Reste que nombre de petits salons et entreprises d'esthétique se retrouvent aujourd'hui dans le rouge malgré les différentes aides publiques et le recours au chômage partiel pour payer les employés : "l'employeur doit avancer le salaire pour être ensuite remboursé trois semaines plus tard par l'État", explique Martine Bérenguel. 

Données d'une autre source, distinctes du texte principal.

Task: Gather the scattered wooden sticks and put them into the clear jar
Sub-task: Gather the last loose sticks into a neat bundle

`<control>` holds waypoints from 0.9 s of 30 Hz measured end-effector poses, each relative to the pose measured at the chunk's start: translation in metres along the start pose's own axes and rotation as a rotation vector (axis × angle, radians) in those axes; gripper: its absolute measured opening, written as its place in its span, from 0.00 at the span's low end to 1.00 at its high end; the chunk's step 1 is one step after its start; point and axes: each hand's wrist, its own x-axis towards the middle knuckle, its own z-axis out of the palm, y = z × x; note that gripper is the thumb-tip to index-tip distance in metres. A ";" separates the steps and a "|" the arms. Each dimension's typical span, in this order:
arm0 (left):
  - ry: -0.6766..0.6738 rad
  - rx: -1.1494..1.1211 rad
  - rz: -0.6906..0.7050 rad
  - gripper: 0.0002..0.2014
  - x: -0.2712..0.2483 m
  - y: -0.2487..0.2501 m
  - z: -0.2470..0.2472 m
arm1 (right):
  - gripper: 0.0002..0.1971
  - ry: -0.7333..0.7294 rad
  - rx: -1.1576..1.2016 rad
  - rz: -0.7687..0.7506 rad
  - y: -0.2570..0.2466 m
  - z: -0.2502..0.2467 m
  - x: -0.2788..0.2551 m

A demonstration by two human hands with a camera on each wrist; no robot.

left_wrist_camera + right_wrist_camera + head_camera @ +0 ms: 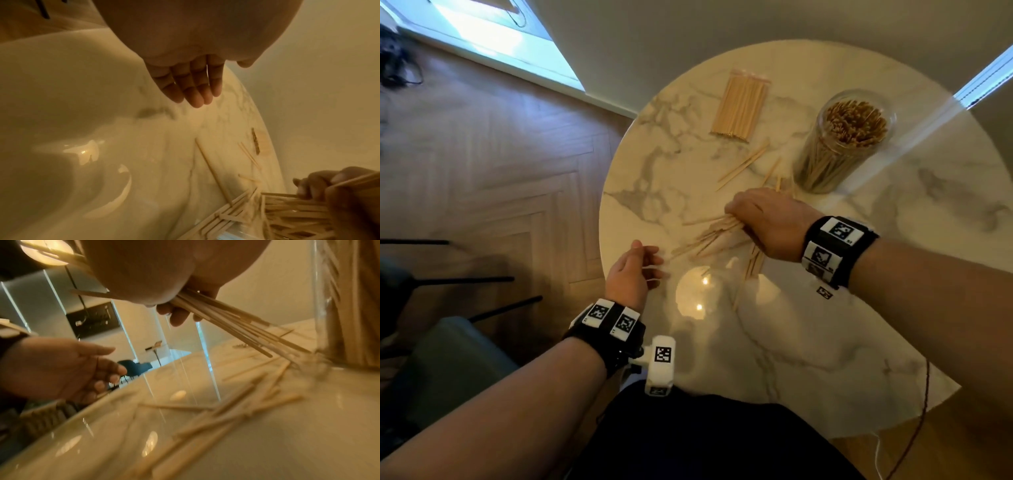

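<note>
Wooden sticks (849, 123) already pack the clear jar (839, 144) on the far right, so it's well along. Right hand (767, 222) clutches a fresh bunch (722, 228); left hand (633, 274) hovers relaxed, holding nothing. Plenty of loose sticks (743, 164) left on the marble table (825, 342).

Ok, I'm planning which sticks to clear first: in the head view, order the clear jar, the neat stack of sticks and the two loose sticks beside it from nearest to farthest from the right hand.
1. Two loose sticks, just beyond the right hand, toward the table's middle.
2. Clear jar, upright, beyond the hand to its right.
3. Neat stack of sticks, at the far edge.
</note>
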 end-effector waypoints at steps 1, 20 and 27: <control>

Autre problème soulevé par la présidente de l’organisation représentative des esthéticiennes : si nombre de salons devront faire face à des problèmes financiers, ils risquent aussi d'être confrontés au manque de bras pour cette reprise. "Les apprentis vont passer les examens en juin et non en septembre comme l'an dernier, et pas moyen de les récupérer pour cette période," explique-t-elle. Mais l'autre effet des confinements successifs, c'est la démotivation qui frappe aujourd'hui le réseau. La présidente de la CNAIB SPA évoque notamment des démissions, des pauses dans la carrière pour raison familiale ou encore des changements de voie professionnelle. Les salons de beauté, à l'instar des restaurateurs, risquent-ils de peiner à recruter ces prochains mois. Martine Berenguel le craint. Elle ne mise pas sur un retour à la normale, à la situation ante-covid, avant 2023 ou 2024. Avant la crise sanitaire, le marché de la beauté et du bien-être (salons de beauté, coiffure, cosmétique, thalassothérapie... etc) en France représentait plus de 540 000 emplois et 37 milliards d’euros de chiffre d’affaire annuel.

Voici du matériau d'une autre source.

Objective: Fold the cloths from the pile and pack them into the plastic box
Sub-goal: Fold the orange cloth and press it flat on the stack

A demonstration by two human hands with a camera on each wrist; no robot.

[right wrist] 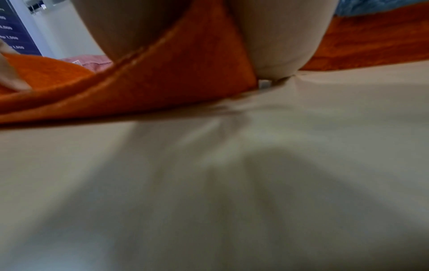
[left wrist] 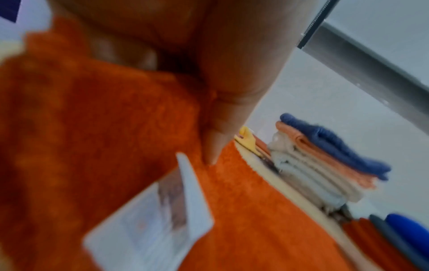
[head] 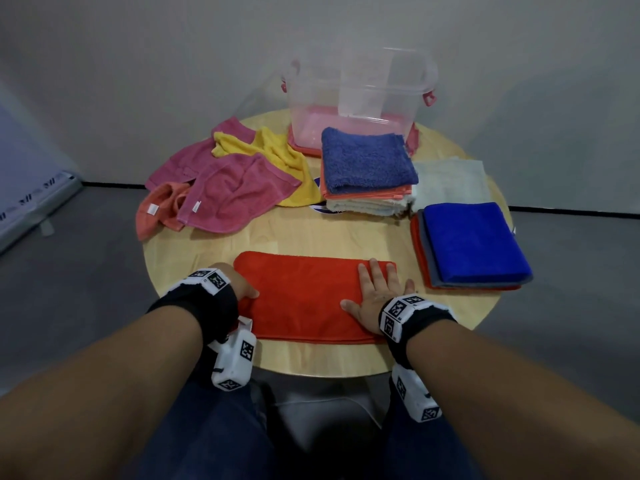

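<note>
Far left, the unfolded pile (head: pixel 221 178) of pink, yellow and coral towels waits on the round wooden table (head: pixel 207 251). Now the left hand (head: pixel 244 289) sits at the left end of the red cloth (head: pixel 304 299), thumb laid on top; the other fingers are hidden, so I cannot tell whether it is pinching the edge. The cloth lies folded into a long strip at the near edge, label (left wrist: pixel 162 210) poking out. The right hand (head: pixel 377 296) presses flat on the right end, fingers spread. Best play here, I'd say: keep that right palm anchoring, bring the left end across squarely so the edges meet, then smooth the crease. Beyond, folded stacks topped by a navy towel (head: pixel 367 161) and a royal-blue cloth (head: pixel 474 242), and the clear plastic box (head: pixel 356 102) at the back, apparently unpacked.
</note>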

Pour Régine Ferrère, l'une des aspects à ne pas minimiser : les changements d'habitude des clients générés par cette longue crise sanitaire. Seront-ils de retour dans les instituts de beauté? Quid des nouvelles habitudes de consommation des soins et autres services bien-être? Le secteur va-t-il pâtir du télétravail? Pour la présidente de la Confédération Nationale de l'Esthétique et de la Parfumerie, ce secteur professionnel risque de sortir transformé de cette crise inédite. Et les instituts installés dans les petites villes, et notamment les petits indépendants, ont sans aucun doute leur carte à jouer. A la condition aussi de relever les défis de la formation et de la numérisation.